Pramoedya Ananta Toer

Baru saja kita merayakan 1 Juni, hari kelahiran Pancasila, yang di antaranya menjunjung tinggi “Keadilan Sosial bagi Seluruh Rakyat Indonesia.” Tapi coba tengok sejenak, apakah keadilan itu benar-benar hadir dalam sistem pendidikan kita?

Di sinilah “efisiensi” masuk sebagai kata sakti yang bikin semua masalah seolah-olah selesai dengan hitungan biaya per anak. Negara dengan bangga mengumumkan: “20 persen anggaran untuk pendidikan sudah kami alokasikan!” Namun di balik angka itu, ‘efisiensi’ justru jadi tameng ampuh untuk menolak anak-anak yang dianggap “tidak produktif” agar keluar dari sistem.

Efisiensi dalam pendidikan kita bukan soal memberi layanan terbaik bagi seluruh anak bangsa, melainkan soal memangkas biaya sesedikit mungkin.
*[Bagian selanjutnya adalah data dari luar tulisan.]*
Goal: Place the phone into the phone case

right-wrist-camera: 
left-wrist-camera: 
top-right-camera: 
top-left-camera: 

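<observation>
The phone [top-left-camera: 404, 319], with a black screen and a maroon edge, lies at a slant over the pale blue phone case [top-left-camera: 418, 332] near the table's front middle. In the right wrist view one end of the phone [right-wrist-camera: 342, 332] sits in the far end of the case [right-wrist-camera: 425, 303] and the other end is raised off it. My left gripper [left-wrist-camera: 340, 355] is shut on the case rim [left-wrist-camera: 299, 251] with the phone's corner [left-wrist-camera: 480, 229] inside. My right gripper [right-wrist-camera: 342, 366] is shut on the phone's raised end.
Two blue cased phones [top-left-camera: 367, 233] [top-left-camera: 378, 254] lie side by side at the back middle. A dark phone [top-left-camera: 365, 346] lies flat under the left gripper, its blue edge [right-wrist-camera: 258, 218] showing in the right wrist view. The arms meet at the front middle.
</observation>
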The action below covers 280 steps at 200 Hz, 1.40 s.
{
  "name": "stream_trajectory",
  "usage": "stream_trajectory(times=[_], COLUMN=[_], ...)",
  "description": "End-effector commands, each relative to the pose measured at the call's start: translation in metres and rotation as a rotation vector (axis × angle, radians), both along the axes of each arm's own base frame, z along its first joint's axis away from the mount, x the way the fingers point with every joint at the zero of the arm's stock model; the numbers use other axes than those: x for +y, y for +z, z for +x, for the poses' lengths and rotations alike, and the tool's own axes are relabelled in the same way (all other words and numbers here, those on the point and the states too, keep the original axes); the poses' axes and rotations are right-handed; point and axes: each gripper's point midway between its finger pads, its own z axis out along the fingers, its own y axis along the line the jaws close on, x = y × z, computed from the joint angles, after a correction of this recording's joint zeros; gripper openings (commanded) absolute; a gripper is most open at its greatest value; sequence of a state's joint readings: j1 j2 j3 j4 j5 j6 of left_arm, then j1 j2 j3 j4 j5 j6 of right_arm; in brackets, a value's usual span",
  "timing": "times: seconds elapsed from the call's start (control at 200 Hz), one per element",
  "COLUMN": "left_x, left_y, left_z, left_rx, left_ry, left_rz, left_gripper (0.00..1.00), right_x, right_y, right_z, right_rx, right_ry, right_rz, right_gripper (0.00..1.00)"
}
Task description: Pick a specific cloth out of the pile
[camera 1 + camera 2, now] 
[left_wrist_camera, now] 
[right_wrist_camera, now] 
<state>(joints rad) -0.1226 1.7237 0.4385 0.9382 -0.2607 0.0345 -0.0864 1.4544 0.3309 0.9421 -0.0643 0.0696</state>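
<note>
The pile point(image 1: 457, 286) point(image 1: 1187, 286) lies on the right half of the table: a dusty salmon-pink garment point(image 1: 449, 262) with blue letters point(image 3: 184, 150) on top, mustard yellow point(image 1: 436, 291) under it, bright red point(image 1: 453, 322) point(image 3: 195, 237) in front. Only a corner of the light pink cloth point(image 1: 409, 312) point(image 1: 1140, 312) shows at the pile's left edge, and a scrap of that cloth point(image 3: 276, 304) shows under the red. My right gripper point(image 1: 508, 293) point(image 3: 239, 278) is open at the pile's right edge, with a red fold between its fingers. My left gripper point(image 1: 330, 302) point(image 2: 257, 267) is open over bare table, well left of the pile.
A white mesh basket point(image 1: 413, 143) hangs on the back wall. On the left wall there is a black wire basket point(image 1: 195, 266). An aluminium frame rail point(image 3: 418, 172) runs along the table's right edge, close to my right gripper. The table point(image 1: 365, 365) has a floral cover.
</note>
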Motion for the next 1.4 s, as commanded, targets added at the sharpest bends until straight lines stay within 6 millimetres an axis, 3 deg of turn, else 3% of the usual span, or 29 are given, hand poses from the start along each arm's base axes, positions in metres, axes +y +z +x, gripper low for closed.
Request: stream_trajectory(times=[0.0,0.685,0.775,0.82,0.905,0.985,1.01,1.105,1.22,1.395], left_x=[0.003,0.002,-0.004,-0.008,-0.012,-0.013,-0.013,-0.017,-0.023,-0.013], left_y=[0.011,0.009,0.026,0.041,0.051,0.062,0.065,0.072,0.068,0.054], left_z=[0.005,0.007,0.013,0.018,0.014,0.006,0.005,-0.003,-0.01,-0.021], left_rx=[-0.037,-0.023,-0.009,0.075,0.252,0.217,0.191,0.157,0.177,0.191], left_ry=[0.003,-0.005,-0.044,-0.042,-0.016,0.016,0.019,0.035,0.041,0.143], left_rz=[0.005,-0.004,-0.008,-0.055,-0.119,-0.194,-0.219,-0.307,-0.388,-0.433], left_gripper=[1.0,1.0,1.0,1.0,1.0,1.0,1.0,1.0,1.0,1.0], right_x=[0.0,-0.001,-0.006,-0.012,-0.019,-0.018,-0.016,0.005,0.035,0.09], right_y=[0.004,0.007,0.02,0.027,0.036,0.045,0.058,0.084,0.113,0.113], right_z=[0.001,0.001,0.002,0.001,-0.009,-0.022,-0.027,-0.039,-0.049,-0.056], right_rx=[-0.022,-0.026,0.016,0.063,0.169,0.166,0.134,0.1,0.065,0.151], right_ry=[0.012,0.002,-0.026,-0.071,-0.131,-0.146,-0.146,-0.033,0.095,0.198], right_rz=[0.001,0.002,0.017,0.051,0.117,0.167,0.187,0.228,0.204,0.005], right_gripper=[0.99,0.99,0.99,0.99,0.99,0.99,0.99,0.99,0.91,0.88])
Anak-anak miskin yang putus sekolah bukan tragedi sosial, melainkan ‘efisiensi alamiah’. Guru honorer yang bekerja dengan gaji pas-pasan? Itu bagian dari efisiensi birokrasi biaya pegawai ditekan, kualitas? Ah, nomor kesekian.

Efisiensi, dalam bahasa resmi, terdengar mulia: menggunakan sumber daya sebaik mungkin. Tapi kenyataannya, ‘sebaik mungkin’ itu diterjemahkan jadi ‘sehemat mungkin’. Hemat anggaran berarti mengurangi perhatian dan layanan pada mereka yang paling membutuhkan.

Inilah kenyataan pahitnya: anak-anak yang paling rentan, dari keluarga termiskin, justru paling cepat dikeluarkan dari sistem. Karena dianggap “membebani efisiensi”. Padahal pendidikan bukanlah produk yang bisa dipangkas seenaknya agar angka-angka di spreadsheet terlihat bagus.

Pendidikan bukan pabrik yang bisa dioptimalkan dengan formula kalkulus ekonomi. Pendidikan adalah hak, dan hak itu harus dipenuhi, bukan ditawar-tawar dengan kalkulasi biaya. Mengklaim efisiensi tapi membiarkan ketimpangan makin melebar, sama saja dengan menggadaikan masa depan anak bangsa demi angka statistik sesaat.

Ki Hadjar Dewantara sudah menegaskan sejak lama bahwa pendidikan harus memanusiakan manusia, bukan mengurangi manusia menjadi biaya. Namun, di zaman ini, efisiensi jadi dalih untuk menggusur nilai kemanusiaan itu. Efisiensi membuat anak-anak putus sekolah dianggap “wajar” dan “tidak bisa dihindari”. Efisiensi membuat guru-guru kehilangan semangat karena dihitung hanya dari jam mengajar, bukan dari dedikasi dan kreativitas.

Kita boleh bangga dengan jargon digitalisasi dan inovasi kurikulum, tapi kalau ujung-ujungnya anak-anak yang tak mampu akses internet harus menyerah, efisiensi itu cuma kata kosong. Efisiensi yang benar harusnya berarti mengalokasikan sumber daya untuk menghapus kesenjangan, bukan memperkuatnya.

Efisiensi tanpa keadilan sosial adalah bunuh diri pendidikan. Dan itu berbahaya untuk masa depan bangsa yang selalu kita cita-citakan di atas kertas Pancasila.